__Exercise instructions__.
Repeat every entry, word for word, leaving no line out.

BEGIN Given information

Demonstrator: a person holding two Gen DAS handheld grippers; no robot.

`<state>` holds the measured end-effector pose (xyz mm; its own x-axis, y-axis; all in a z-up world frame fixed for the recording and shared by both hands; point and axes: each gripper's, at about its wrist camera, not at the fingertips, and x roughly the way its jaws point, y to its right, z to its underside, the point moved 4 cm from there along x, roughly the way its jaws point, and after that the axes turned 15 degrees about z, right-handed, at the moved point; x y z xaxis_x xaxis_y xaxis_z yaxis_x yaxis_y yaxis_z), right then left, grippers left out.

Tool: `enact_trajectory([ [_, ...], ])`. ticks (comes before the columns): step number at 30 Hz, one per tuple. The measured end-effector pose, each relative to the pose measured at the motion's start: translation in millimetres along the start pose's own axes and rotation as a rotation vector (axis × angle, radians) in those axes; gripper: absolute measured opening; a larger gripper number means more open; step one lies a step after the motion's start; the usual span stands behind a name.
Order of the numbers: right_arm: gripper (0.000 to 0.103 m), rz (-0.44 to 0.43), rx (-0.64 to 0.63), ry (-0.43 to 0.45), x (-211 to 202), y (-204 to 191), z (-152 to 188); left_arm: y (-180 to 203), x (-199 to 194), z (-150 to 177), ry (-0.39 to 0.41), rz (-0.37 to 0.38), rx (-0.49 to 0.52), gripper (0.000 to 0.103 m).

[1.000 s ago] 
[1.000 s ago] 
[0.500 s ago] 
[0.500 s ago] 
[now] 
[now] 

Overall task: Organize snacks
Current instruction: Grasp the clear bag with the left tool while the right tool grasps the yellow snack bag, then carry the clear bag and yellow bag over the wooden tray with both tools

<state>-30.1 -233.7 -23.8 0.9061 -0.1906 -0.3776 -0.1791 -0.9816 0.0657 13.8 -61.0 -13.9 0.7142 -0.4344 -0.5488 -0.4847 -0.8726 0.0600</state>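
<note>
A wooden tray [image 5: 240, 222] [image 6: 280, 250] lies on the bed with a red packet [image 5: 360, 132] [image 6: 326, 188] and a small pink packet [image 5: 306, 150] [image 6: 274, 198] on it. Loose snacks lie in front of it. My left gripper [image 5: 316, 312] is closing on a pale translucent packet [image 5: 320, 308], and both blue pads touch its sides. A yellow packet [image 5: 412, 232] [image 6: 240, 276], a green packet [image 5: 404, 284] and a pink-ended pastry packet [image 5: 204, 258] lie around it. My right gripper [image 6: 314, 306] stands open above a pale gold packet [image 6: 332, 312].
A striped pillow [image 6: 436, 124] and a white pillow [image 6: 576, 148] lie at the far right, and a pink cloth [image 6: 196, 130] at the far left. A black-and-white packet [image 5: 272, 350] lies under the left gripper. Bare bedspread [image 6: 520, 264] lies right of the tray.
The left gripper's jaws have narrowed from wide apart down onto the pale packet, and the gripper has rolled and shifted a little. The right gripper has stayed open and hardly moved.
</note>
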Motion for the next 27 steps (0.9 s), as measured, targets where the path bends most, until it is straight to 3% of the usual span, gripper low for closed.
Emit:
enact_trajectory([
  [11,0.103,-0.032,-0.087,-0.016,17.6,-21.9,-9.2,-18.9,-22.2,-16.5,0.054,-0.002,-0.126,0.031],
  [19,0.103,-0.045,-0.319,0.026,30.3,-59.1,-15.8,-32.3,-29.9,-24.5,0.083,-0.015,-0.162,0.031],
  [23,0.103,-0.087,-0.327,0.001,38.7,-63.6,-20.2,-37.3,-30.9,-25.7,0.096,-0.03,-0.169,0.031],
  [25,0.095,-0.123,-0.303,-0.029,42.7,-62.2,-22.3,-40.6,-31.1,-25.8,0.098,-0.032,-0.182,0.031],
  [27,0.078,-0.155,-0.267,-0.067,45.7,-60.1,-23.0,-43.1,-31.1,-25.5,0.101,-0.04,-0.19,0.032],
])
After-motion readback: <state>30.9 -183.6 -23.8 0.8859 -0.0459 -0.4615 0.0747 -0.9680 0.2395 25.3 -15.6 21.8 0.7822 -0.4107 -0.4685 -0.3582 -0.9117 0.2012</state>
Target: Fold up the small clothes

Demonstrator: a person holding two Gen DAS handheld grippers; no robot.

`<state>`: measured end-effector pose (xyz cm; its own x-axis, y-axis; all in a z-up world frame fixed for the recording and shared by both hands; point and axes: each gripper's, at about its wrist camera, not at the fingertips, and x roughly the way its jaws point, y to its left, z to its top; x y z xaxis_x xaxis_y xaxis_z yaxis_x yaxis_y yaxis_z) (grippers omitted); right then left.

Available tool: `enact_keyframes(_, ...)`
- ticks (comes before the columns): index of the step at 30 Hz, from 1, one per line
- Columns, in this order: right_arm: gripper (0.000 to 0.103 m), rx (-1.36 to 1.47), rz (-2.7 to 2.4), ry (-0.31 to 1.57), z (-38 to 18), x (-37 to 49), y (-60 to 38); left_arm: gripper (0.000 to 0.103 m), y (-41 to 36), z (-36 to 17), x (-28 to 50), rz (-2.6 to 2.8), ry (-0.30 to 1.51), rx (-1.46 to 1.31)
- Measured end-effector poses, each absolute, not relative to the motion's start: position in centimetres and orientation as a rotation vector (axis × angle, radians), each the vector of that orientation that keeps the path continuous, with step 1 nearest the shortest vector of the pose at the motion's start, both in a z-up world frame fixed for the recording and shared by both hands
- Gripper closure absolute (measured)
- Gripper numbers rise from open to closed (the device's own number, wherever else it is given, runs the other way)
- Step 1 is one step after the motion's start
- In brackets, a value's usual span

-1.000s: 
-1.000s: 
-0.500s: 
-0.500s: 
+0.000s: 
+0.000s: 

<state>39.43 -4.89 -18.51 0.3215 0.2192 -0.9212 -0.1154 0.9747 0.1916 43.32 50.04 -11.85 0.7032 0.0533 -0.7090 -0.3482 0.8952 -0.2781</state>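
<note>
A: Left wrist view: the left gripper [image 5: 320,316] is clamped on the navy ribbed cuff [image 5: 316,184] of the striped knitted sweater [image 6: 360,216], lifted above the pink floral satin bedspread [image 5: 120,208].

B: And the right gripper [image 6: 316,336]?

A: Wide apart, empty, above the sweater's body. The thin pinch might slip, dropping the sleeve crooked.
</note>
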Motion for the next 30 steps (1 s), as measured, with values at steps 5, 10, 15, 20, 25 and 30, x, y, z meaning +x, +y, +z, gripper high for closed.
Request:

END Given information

__Task output__.
Demonstrator: a person holding two Gen DAS handheld grippers; no robot.

`<state>` holds the measured end-effector pose (xyz mm; its own x-axis, y-axis; all in a z-up world frame fixed for the recording and shared by both hands; point and axes: each gripper's, at about its wrist camera, not at the fingertips, and x roughly the way its jaws point, y to its right, z to its underside, the point moved 4 cm from there along x, roughly the way its jaws point, and after that the axes turned 15 degrees about z, right-handed, at the moved point; x y z xaxis_x xaxis_y xaxis_z yaxis_x yaxis_y yaxis_z), right then left, grippers left out.

Tool: `enact_trajectory([ [_, ...], ])`. ticks (comes before the columns): step number at 30 Hz, one per tuple. The measured end-effector pose, each relative to the pose measured at the motion's start: translation in millimetres along the start pose's own axes and rotation as a rotation vector (axis × angle, radians) in those axes; gripper: absolute measured opening; a larger gripper number means more open; step one lies a step after the motion's start; the usual span stands behind a name.
Order of the numbers: right_arm: gripper (0.000 to 0.103 m), rz (-0.44 to 0.43), rx (-0.64 to 0.63), ry (-0.43 to 0.45), x (-211 to 202), y (-204 to 191), z (-152 to 188); left_arm: y (-180 to 203), x (-199 to 194), z (-150 to 177), ry (-0.39 to 0.41), rz (-0.37 to 0.38), rx (-0.49 to 0.52), gripper (0.000 to 0.103 m).

[1.000 s ago] 
[1.000 s ago] 
[0.500 s ago] 
[0.500 s ago] 
[now] 
[now] 

Overall task: Organize snacks
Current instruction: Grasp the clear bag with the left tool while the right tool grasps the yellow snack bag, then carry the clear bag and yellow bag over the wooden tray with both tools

<state>-30.1 -233.7 -23.8 0.9061 -0.1906 -0.3776 -0.1791 -0.9816 0.0657 13.8 -61.0 -13.9 0.7142 -0.4344 -0.5488 -0.4847 -0.8726 0.0600</state>
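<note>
A wooden tray [image 5: 240, 222] [image 6: 280, 250] lies on the bed with a red packet [image 5: 360, 132] [image 6: 326, 188] and a small pink packet [image 5: 306, 150] [image 6: 274, 198] on it. Loose snacks lie in front of it. My left gripper [image 5: 316, 312] is closing on a pale translucent packet [image 5: 320, 308], and both blue pads touch its sides. A yellow packet [image 5: 412, 232] [image 6: 240, 276], a green packet [image 5: 404, 284] and a pink-ended pastry packet [image 5: 204, 258] lie around it. My right gripper [image 6: 314, 306] stands open above a pale gold packet [image 6: 332, 312].
A striped pillow [image 6: 436, 124] and a white pillow [image 6: 576, 148] lie at the far right, and a pink cloth [image 6: 196, 130] at the far left. A black-and-white packet [image 5: 272, 350] lies under the left gripper. Bare bedspread [image 6: 520, 264] lies right of the tray.
The left gripper's jaws have narrowed from wide apart down onto the pale packet, and the gripper has rolled and shifted a little. The right gripper has stayed open and hardly moved.
</note>
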Motion for the next 27 steps (0.9 s), as measured, targets where the path bends most, until it is straight to 3% of the usual span, gripper low for closed.
Emit:
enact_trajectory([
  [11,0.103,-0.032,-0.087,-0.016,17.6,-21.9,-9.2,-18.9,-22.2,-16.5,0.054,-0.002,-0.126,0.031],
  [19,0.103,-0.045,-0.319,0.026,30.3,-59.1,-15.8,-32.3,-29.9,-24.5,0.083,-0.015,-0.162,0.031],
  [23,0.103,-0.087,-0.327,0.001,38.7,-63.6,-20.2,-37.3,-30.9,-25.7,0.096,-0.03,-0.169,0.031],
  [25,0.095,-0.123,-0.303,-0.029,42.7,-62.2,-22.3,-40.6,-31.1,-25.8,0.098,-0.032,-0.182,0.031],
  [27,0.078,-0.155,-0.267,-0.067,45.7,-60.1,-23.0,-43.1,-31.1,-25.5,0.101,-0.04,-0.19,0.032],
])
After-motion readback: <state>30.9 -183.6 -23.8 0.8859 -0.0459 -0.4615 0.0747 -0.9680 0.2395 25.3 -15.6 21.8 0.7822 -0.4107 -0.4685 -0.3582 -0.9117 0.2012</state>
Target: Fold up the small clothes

Demonstrator: a person holding two Gen DAS handheld grippers; no robot.

`<state>`: measured end-effector pose (xyz cm; its own x-axis, y-axis; all in a z-up world frame fixed for the recording and shared by both hands; point and axes: each gripper's, at about its wrist camera, not at the fingertips, and x roughly the way its jaws point, y to its left, z to its top; x y z xaxis_x xaxis_y xaxis_z yaxis_x yaxis_y yaxis_z) (grippers omitted); right then left.

Available tool: `enact_keyframes(_, ...)`
- ticks (comes before the columns): index of the step at 30 Hz, from 1, one per line
- Columns, in this order: right_arm: gripper (0.000 to 0.103 m), rx (-1.36 to 1.47), rz (-2.7 to 2.4), ry (-0.31 to 1.57), z (-38 to 18), x (-37 to 49), y (-60 to 38); left_arm: gripper (0.000 to 0.103 m), y (-41 to 36), z (-36 to 17), x (-28 to 50), rz (-2.6 to 2.8), ry (-0.30 to 1.51), rx (-1.46 to 1.31)
- Measured end-effector poses, each absolute, not relative to the motion's start: position in centimetres and orientation as a rotation vector (axis × angle, radians), each the vector of that orientation that keeps the path continuous, with step 1 nearest the shortest vector of the pose at the motion's start, both in a z-up world frame fixed for the recording and shared by both hands
- Gripper closure absolute (measured)
- Gripper numbers rise from open to closed (the device's own number, wherever else it is given, runs the other way)
- Step 1 is one step after the motion's start
- In brackets, a value's usual span

-1.000s: 
-1.000s: 
-0.500s: 
-0.500s: 
+0.000s: 
+0.000s: 

<state>39.43 -4.89 -18.51 0.3215 0.2192 -0.9212 -0.1154 0.9747 0.1916 43.32 50.04 -11.85 0.7032 0.0533 -0.7090 -0.3482 0.8952 -0.2781</state>
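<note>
A: Left wrist view: the left gripper [image 5: 320,316] is clamped on the navy ribbed cuff [image 5: 316,184] of the striped knitted sweater [image 6: 360,216], lifted above the pink floral satin bedspread [image 5: 120,208].

B: And the right gripper [image 6: 316,336]?

A: Wide apart, empty, above the sweater's body. The thin pinch might slip, dropping the sleeve crooked.
</note>
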Motion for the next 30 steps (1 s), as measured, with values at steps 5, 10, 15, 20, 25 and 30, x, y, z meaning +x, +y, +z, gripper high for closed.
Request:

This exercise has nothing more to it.